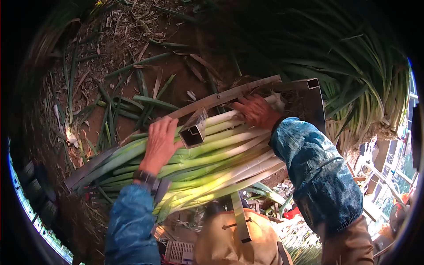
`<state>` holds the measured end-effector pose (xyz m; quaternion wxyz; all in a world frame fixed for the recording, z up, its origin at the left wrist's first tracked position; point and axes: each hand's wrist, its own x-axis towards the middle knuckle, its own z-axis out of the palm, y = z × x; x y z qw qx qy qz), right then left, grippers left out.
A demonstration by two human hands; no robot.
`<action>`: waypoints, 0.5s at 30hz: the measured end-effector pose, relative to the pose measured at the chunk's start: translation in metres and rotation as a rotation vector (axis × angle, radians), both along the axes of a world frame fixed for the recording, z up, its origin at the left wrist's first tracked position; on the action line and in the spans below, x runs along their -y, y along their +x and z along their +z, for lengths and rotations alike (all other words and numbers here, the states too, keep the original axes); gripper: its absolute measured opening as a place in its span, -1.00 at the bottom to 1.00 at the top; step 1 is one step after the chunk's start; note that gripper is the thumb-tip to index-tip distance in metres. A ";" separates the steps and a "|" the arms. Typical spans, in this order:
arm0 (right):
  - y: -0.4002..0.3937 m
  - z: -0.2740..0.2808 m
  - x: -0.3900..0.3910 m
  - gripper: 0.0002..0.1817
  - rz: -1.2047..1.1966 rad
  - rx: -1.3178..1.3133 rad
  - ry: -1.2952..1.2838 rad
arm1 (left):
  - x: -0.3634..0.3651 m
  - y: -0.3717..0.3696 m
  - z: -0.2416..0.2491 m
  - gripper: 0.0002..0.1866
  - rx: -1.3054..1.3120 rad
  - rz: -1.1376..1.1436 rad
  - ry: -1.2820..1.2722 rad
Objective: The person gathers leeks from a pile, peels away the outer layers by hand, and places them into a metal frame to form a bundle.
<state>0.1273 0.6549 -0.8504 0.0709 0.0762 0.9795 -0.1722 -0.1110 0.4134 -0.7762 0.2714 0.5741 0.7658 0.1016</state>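
A thick bundle of long green onions [212, 154] lies across a metal rack, green leaves to the left and white stalks to the right. My left hand [161, 140] rests on the green part, fingers stretched toward the far side and thumb apart, just left of a square metal post [193, 134]. Over the white ends at the far right, my right hand [256, 111] has its fingers curled around stalks at the far edge; its fingertips are partly hidden. Both forearms wear blue sleeves, and a dark band circles my left wrist.
The rack's far rail [229, 95] runs behind the bundle to a metal end plate [312, 104] at right. A large heap of green onions [375, 88] stands beyond it. Loose leaves [154, 102] litter the soil. Nearer me, a flat metal bar [240, 221] juts out.
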 end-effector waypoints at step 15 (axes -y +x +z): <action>0.077 0.107 0.119 -0.40 0.027 0.199 -0.257 | 0.177 0.089 0.083 -0.38 -0.273 0.103 -0.238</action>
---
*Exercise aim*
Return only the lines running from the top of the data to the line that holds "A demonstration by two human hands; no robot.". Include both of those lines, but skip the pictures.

*Response*
`<state>` holds the measured end-effector pose (xyz m; quaternion wxyz; all in a world frame fixed for the recording, z up, its origin at the left wrist's first tracked position; point and axes: each hand's wrist, its own x-axis towards the middle knuckle, its own z-axis out of the palm, y = z × x; x y z qw qx qy qz), right then left, grippers left out.
A demonstration by two human hands; no robot.

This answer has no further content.